TASK PROMPT: All records must be restated word for word.
-- MATERIAL FOR THIS TASK follows --
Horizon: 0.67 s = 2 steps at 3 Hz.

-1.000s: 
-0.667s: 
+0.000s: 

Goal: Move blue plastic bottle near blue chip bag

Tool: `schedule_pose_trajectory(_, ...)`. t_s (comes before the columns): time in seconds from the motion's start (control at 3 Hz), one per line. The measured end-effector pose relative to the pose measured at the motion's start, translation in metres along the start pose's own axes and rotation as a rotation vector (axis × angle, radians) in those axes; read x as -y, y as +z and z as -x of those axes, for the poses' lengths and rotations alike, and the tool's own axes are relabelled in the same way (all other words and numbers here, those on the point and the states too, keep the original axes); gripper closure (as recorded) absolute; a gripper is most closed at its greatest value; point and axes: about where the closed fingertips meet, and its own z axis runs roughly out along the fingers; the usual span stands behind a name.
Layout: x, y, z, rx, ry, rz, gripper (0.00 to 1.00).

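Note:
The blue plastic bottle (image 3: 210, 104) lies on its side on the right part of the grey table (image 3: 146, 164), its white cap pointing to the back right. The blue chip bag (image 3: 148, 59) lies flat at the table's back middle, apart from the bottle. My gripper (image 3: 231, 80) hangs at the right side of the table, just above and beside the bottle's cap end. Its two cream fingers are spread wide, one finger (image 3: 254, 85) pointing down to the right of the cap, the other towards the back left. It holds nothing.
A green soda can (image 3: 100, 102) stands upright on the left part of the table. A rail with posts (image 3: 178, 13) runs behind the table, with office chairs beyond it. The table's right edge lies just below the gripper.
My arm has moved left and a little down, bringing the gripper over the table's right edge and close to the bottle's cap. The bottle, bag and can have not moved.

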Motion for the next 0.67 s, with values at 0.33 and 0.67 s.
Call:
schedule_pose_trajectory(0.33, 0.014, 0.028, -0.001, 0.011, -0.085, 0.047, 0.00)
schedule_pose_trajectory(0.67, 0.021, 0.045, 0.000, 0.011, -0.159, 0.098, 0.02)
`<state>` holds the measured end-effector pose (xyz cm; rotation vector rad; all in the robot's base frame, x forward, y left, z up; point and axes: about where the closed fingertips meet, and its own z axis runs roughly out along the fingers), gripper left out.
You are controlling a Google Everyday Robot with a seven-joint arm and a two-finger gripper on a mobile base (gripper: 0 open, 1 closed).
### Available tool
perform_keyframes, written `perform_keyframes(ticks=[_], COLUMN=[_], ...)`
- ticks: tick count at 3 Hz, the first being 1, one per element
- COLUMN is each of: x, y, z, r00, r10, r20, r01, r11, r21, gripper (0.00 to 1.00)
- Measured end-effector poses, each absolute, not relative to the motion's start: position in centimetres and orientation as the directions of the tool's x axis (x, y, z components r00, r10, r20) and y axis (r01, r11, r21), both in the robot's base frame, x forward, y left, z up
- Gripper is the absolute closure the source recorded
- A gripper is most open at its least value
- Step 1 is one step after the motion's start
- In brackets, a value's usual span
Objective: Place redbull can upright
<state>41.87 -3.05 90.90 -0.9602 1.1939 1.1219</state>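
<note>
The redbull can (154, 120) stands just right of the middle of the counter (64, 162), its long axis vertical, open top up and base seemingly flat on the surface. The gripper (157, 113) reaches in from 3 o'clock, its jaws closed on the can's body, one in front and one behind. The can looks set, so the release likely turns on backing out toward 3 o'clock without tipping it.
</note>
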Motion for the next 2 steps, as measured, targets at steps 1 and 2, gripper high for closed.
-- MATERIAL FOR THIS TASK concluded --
WRITTEN REPLY:
Horizon: 0.67 s = 2 steps at 3 Hz.

-1.000s: 
-0.667s: 
+0.000s: 

Goal: Move blue plastic bottle near blue chip bag

Tool: `schedule_pose_trajectory(_, ...)`. t_s (comes before the columns): time in seconds from the motion's start (control at 3 Hz), one per line. The measured end-effector pose relative to the pose measured at the motion's start, translation in metres along the start pose's own axes and rotation as a rotation vector (axis × angle, radians) in those axes; read x as -y, y as +z and z as -x of those axes, for the poses' lengths and rotations alike, and the tool's own axes are relabelled in the same way (all other words and numbers here, those on the point and the states too, keep the original axes); gripper closure (as recorded) absolute; a gripper is most closed at its greatest value; point and axes: about where the closed fingertips meet, and its own z axis runs roughly out along the fingers; the usual span stands behind a name.
Layout: x, y, z, rx, ry, rz, gripper (0.00 to 1.00).

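Note:
The blue plastic bottle (image 3: 210, 104) lies on its side on the right part of the grey table (image 3: 146, 164), its white cap pointing to the back right. The blue chip bag (image 3: 148, 59) lies flat at the table's back middle, apart from the bottle. My gripper (image 3: 231, 80) hangs at the right side of the table, just above and beside the bottle's cap end. Its two cream fingers are spread wide, one finger (image 3: 254, 85) pointing down to the right of the cap, the other towards the back left. It holds nothing.
A green soda can (image 3: 100, 102) stands upright on the left part of the table. A rail with posts (image 3: 178, 13) runs behind the table, with office chairs beyond it. The table's right edge lies just below the gripper.
My arm has moved left and a little down, bringing the gripper over the table's right edge and close to the bottle's cap. The bottle, bag and can have not moved.
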
Motion for the next 0.67 s, with values at 0.33 and 0.67 s.
Call:
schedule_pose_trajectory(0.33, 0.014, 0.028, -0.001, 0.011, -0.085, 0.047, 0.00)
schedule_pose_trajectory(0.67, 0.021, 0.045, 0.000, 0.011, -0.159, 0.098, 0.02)
`<state>` holds the measured end-effector pose (xyz cm; rotation vector rad; all in the robot's base frame, x forward, y left, z up; point and axes: about where the closed fingertips meet, and its own z axis runs roughly out along the fingers), gripper left out.
You are controlling a Google Everyday Robot with a seven-joint arm and a two-finger gripper on a mobile base (gripper: 0 open, 1 closed).
### Available tool
perform_keyframes, written `perform_keyframes(ticks=[_], COLUMN=[_], ...)`
- ticks: tick count at 3 Hz, the first being 1, one per element
- COLUMN is each of: x, y, z, r00, r10, r20, r01, r11, r21, gripper (0.00 to 1.00)
- Measured end-effector poses, each absolute, not relative to the motion's start: position in centimetres and orientation as the directions of the tool's x axis (x, y, z components r00, r10, r20) and y axis (r01, r11, r21), both in the robot's base frame, x forward, y left, z up
- Gripper is the absolute closure the source recorded
- A gripper is most open at its least value
- Step 1 is one step after the motion's start
- In brackets, a value's usual span
Objective: Place redbull can upright
<state>41.87 -3.05 90.90 -0.9602 1.1939 1.1219</state>
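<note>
The redbull can (154, 120) stands just right of the middle of the counter (64, 162), its long axis vertical, open top up and base seemingly flat on the surface. The gripper (157, 113) reaches in from 3 o'clock, its jaws closed on the can's body, one in front and one behind. The can looks set, so the release likely turns on backing out toward 3 o'clock without tipping it.
</note>
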Motion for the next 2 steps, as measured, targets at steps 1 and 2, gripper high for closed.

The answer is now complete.